Re: [Standards] Proposed XMPP Extension: Character counting in message bodies

2020-12-09 Thread Tedd Sterr
XML is a sequence of characters (not bytes.)

References mark a portion of displayed text which is rendered as a sequence of 
characters (not bytes.)

So it makes perfect sense to define references in terms of bytes.

___
Standards mailing list
Info: https://mail.jabber.org/mailman/listinfo/standards
Unsubscribe: standards-unsubscr...@xmpp.org
___


Re: [Standards] Proposed XMPP Extension: Character counting in message bodies

2020-12-09 Thread Sam Whited
I believe this is a mischaracterization of my argument. My argument is
"everything will have a way to get at the underlying bytes, not
everything will have them pre-converted into code points". Also "this
gives us the option to do certain optimizations on systems that support
them, but using code points doesn't so we should do the thing that is
the most flexible".

—Sam

On Wed, Dec 9, 2020, at 19:09, Tedd Sterr wrote:
> Regardless, your argument is still "bytes is more convenient for me,
> so everyone else should do what's best for me." I don't think that's a
> good argument.
___
Standards mailing list
Info: https://mail.jabber.org/mailman/listinfo/standards
Unsubscribe: standards-unsubscr...@xmpp.org
___


Re: [Standards] Proposed XMPP Extension: Character counting in message bodies

2020-12-09 Thread Tedd Sterr
>> The decoding _should_ be done upfront - that's how you get a valid XML 
>> document.

> I don't think this is true. XML is defined as UTF-8 (in this case),
> which is a collection of bytes. They don't have to be separated out and
> transformed into some higher representation of code points. Just because
> Python et al. convert things into UTF-32 strings first doesn't mean
> everything has to.
>
> Regardless of what language you're using it's trivial to deal with this
> as a UTF-8 byte stream, it is not always trivial to handle this as a UTF-
> 32 integer stream as the example shows.
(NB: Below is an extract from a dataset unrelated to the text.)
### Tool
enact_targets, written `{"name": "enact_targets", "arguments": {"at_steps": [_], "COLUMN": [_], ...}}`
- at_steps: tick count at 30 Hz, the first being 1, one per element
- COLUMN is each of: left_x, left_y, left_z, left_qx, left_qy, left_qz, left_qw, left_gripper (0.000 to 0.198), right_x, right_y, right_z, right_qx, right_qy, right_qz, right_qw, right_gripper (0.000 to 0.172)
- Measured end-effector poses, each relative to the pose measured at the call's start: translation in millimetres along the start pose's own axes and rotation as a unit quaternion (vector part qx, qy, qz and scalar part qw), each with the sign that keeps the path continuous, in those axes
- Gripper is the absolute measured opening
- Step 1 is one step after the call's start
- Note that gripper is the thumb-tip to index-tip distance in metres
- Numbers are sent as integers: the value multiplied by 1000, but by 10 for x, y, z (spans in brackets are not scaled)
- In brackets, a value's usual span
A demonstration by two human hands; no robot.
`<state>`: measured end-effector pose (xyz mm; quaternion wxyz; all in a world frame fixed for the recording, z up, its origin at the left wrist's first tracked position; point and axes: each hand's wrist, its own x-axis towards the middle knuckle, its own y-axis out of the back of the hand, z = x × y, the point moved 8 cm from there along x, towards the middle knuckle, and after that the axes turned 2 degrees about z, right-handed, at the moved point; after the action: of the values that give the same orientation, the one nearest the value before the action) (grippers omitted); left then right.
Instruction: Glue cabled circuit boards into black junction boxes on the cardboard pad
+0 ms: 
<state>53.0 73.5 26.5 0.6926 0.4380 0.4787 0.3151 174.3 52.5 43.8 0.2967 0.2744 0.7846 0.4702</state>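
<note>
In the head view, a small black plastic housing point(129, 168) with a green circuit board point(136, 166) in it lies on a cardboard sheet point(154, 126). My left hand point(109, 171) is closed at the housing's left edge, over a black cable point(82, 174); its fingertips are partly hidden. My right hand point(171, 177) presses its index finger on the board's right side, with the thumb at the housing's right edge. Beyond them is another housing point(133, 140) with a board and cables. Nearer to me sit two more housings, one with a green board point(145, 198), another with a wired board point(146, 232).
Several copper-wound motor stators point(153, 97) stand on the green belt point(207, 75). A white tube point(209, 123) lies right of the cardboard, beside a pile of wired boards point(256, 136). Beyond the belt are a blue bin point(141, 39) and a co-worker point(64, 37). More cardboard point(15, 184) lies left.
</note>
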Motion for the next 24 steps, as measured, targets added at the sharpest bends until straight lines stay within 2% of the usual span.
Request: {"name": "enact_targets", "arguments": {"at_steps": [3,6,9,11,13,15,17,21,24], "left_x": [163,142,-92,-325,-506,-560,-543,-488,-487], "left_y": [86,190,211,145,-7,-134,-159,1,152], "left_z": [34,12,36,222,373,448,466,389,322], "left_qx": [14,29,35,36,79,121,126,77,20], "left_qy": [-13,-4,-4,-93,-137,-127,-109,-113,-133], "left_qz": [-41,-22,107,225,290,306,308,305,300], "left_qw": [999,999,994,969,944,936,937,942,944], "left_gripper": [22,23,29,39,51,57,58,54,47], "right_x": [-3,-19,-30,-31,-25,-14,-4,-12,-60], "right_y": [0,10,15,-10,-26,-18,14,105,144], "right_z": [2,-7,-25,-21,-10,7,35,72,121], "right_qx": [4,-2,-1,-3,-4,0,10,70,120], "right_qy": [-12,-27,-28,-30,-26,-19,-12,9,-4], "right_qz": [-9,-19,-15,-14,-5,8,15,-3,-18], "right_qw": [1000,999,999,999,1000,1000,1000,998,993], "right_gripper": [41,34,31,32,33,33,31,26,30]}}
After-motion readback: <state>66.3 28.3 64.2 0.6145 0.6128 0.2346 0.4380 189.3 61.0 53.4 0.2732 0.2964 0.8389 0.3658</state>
XML is defined as a sequence of characters, it doesn't specify how those 
character must be encoded (though it does require support for both UTF-8 and 
UTF-16.) UTF-7/8/16/32 are encoding schemes, not character representations - 
people do make the mistake of conflating the two things, but that doesn't mean 
they are the same.

Unicode doesn't specify the size of characters - they don't have a specific 
bit-width, they are as large as required; the encoding scheme is then a method 
to transform characters into a sequence of bytes. It shouldn't matter what 
encoding scheme is used - UTF-8, UTF-16, ISO-8859-9, ISO-2022-JP, Shift_JIS, 
EBCDIC, are all possibilities - because you're supposed to decode the data into 
characters before doing anything it.

The fact that you're able to take advantage of the foreknowledge of your data 
being encoded using UTF-8 is purely because XMPP happens to define it that way, 
not because XML is defined using any specific encoding scheme. Basing your 
entire implementation around the expectation of UTF-8 allows you to take some 
convenient short-cuts, but much of that only works because XML markup uses 
ASCII-compatible characters, which conveniently have an equivalent single-byte 
representation when encoded as UTF-8; if it were almost any other encoding then 
it simply wouldn't work without some form of decoding first. If you insist on 
not decoding and then run into difficulties with handling characters because 
you're purposely avoiding handling characters while simultaneously using XML 
which is defined as a sequence of characters, an appropriate response is "what 
did you expect?"

It's not trivial to handle everything as UTF-8 in implementations where the 
application receives already decoded strings (a sequence of characters, not 
bytes) from the XML parser. The most likely approach to dealing with that will 
be to re-encode the already decoded data back into UTF-8 just to deal with the 
offsets, which is precisely the kind of inefficient processing you're 
suggesting should be avoided. And considering the whole purpose of references 
is for marking sequences of characters, those characters are going to be 
decoded at some point; you're trying to avoid decoding early, while still 
validating offsets, so that the decoding can be done later anyway.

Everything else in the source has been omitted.